• **Directions for this task**
Reproduce the listing below word for word, with no pictures.

• **Collected material**
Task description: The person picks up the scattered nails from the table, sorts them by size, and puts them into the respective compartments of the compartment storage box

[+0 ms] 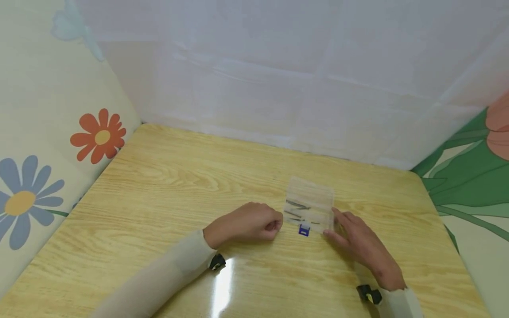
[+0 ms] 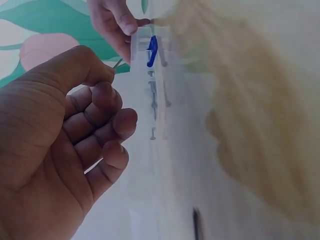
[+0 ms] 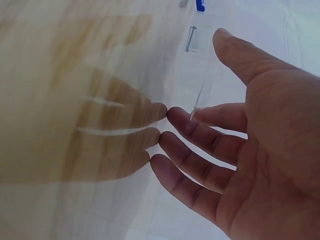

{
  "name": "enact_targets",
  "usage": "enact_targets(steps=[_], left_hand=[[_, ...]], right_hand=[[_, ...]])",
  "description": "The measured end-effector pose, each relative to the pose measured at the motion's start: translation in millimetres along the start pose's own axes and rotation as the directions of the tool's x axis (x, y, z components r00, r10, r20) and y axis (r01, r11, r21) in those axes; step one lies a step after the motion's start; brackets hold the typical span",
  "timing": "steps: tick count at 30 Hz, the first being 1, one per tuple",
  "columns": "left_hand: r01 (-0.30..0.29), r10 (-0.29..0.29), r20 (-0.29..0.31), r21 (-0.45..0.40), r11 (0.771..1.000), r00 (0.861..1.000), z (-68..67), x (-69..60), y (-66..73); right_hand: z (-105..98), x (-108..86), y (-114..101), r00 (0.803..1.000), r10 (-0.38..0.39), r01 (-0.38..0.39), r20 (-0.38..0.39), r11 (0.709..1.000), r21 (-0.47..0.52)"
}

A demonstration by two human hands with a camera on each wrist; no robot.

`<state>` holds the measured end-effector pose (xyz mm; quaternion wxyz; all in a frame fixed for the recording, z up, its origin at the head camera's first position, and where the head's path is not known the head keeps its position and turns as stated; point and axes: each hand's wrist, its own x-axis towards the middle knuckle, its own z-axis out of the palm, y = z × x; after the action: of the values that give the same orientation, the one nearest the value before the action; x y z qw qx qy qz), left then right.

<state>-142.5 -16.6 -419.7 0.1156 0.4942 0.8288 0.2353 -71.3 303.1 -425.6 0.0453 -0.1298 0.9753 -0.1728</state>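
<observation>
A clear plastic box [image 1: 312, 190] with a blue latch [image 1: 304, 230] lies on the table between the hands. Several thin metal pieces [image 1: 296, 204] are inside it; one with a flat head, like a nail or screw [image 3: 191, 39], shows in the right wrist view. Left of the box, the left hand [image 1: 254, 223] pinches a thin metal piece [image 2: 118, 63] between thumb and forefinger; most of it is hidden. The right hand [image 1: 359, 240] rests along the box's right side, fingers gently bent, thumb near the front corner. Whether the lid is down, I cannot tell.
The wood-grain table [image 1: 191, 176] mirrors the hands in its glossy top. A white sheet [image 1: 246, 79] hangs behind it, with flower-printed cloth [image 1: 32, 110] at the sides. A dark pointed thing [image 2: 196, 222], too blurred to name, shows low in the left wrist view.
</observation>
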Motion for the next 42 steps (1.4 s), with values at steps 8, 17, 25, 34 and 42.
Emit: enact_targets(steps=[8,17,25,34,42], left_hand=[[0.001,0.0,-0.05,0.028,1.0,0.999,2.2,17.0,1.8],[-0.022,0.027,-0.075,0.066,0.998,0.997,7.9,44.2,7.0],[-0.012,0.02,-0.063,0.117,0.993,0.998,11.3,69.2,16.8],[0.02,-0.016,-0.033,0.119,0.993,0.999,10.4,83.4,23.1],[0.034,-0.033,-0.01,0.117,0.993,0.999,12.0,91.4,24.0]], right_hand=[[2,0.3,0,1.0,-0.002,0.002,-0.012,1.0,-0.003],[3,-0.3,0,0.999,-0.023,0.023,-0.032,1.0,0.005],[3,-0.6,2,0.998,-0.042,0.041,-0.048,0.999,-0.016],[6,1.0,3,0.996,-0.057,0.057,-0.061,0.998,-0.017],[8,0.7,4,0.993,-0.08,0.078,-0.081,0.997,-0.026]])
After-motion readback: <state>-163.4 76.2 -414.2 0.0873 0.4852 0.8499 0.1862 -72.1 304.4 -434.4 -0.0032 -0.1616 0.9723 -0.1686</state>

• **Response area**
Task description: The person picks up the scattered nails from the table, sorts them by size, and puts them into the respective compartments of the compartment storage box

[+0 ms] 
[+0 ms] 
[+0 ms] 

{
  "name": "enact_targets",
  "usage": "enact_targets(steps=[_], left_hand=[[_, ...]], right_hand=[[_, ...]])",
  "description": "The measured end-effector pose, each relative to the pose measured at the motion's start: translation in millimetres along the start pose's own axes and rotation as the directions of the tool's x axis (x, y, z components r00, r10, r20) and y axis (r01, r11, r21) in those axes; step one lies a step after the motion's start; brackets hold the typical span",
  "timing": "steps: tick count at 30 Hz, the first being 1, one per tuple",
  "columns": "left_hand: r01 (-0.30..0.29), r10 (-0.29..0.29), r20 (-0.29..0.31), r21 (-0.45..0.40), r11 (0.771..1.000), r00 (0.861..1.000), z (-68..67), x (-69..60), y (-66..73); right_hand: z (-105..98), x (-108..86), y (-114..101), r00 (0.803..1.000), r10 (-0.38..0.39), r01 (-0.38..0.39), r20 (-0.38..0.39), r11 (0.709..1.000), r21 (-0.47..0.52)"
}

A demonstration by two human hands with a camera on each wrist; no robot.

`<state>` holds the measured end-effector pose (xyz mm; quaternion wxyz; all in a frame fixed for the recording, z up, its origin at the head camera's first position, and where the head's path is not known the head keeps its position and turns as stated; point and axes: each hand's wrist, its own x-axis towards the middle knuckle, its own z-axis out of the palm, y = z × x; after the action: of the values that give the same orientation, the one nearest the value before the action; x y z qw qx qy qz), left then right.

<state>-142.5 -16.6 -419.7 0.1156 0.4942 0.8288 0.2353 -71.3 303.1 -425.6 0.0453 -0.1298 0.9753 -0.1728</state>
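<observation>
A clear plastic box [image 1: 312, 190] with a blue latch [image 1: 304, 230] lies on the table between the hands. Several thin metal pieces [image 1: 296, 204] are inside it; one with a flat head, like a nail or screw [image 3: 191, 39], shows in the right wrist view. Left of the box, the left hand [image 1: 254, 223] pinches a thin metal piece [image 2: 118, 63] between thumb and forefinger; most of it is hidden. The right hand [image 1: 359, 240] rests along the box's right side, fingers gently bent, thumb near the front corner. Whether the lid is down, I cannot tell.
The wood-grain table [image 1: 191, 176] mirrors the hands in its glossy top. A white sheet [image 1: 246, 79] hangs behind it, with flower-printed cloth [image 1: 32, 110] at the sides. A dark pointed thing [image 2: 196, 222], too blurred to name, shows low in the left wrist view.
</observation>
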Motion for the next 42 steps (1.4 s), with values at steps 8, 17, 25, 34 and 42.
Emit: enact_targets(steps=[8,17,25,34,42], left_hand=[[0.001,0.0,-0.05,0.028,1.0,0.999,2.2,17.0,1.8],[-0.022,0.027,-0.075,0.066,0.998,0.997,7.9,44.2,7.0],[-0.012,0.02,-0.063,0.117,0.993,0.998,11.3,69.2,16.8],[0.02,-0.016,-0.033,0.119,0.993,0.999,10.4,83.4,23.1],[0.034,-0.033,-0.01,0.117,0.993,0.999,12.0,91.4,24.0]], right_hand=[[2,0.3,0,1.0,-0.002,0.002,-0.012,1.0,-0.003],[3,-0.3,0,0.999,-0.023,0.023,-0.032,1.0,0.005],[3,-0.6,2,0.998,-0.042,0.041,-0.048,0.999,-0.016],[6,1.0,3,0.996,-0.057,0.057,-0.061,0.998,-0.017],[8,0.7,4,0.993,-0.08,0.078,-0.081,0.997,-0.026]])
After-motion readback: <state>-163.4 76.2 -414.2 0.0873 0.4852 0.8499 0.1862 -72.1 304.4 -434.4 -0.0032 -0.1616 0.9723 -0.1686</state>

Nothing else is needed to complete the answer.